▶ _What you need to do_: Please write out every line of the material, leaving out any picture.

# # # #

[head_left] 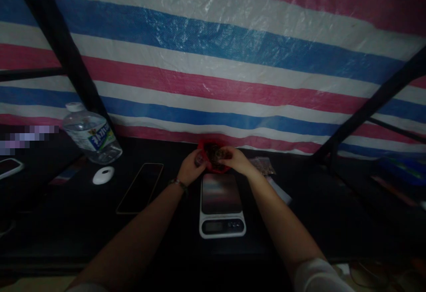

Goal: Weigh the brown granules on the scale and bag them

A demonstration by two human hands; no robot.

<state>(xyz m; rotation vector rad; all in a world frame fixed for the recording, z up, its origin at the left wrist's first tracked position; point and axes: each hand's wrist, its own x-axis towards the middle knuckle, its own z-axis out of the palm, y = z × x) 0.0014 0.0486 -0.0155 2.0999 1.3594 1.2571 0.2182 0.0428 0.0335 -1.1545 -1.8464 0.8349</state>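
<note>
Both hands, left hand (191, 165) and right hand (234, 159), grip a red bowl (213, 155) of dark pieces just behind the kitchen scale (222, 205) on the dark worktop (166, 234).

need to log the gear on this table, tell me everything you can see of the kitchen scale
The kitchen scale is a small flat digital one: a white body, looks plastic, with a shiny metal-looking weighing plate on top and a dark display strip with small buttons along its near edge. It lies flat on the dark table, between the person's forearms. Nothing rests on its plate. The display looks unlit.
</note>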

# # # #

▶ _Task output_:
[head_left] 

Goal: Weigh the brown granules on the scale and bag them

A demonstration by two human hands; no robot.

<state>(xyz m; rotation vector rad; all in a world frame fixed for the recording, z up, its origin at the left wrist's first tracked position; point and axes: each hand's wrist, its own x-axis towards the middle knuckle, its own z-axis out of the palm, y = z × x) 0.0014 0.0486 -0.0155 2.0999 1.3594 1.2571 0.2182 0.0428 0.0335 -1.1545 -1.8464 0.8349</state>
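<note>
Both hands, left hand (191, 165) and right hand (234, 159), grip a red bowl (213, 155) of dark pieces just behind the kitchen scale (222, 205) on the dark worktop (166, 234).

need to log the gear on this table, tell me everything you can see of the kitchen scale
The kitchen scale is a small flat digital one: a white body, looks plastic, with a shiny metal-looking weighing plate on top and a dark display strip with small buttons along its near edge. It lies flat on the dark table, between the person's forearms. Nothing rests on its plate. The display looks unlit.
</note>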

No further work remains on this exercise.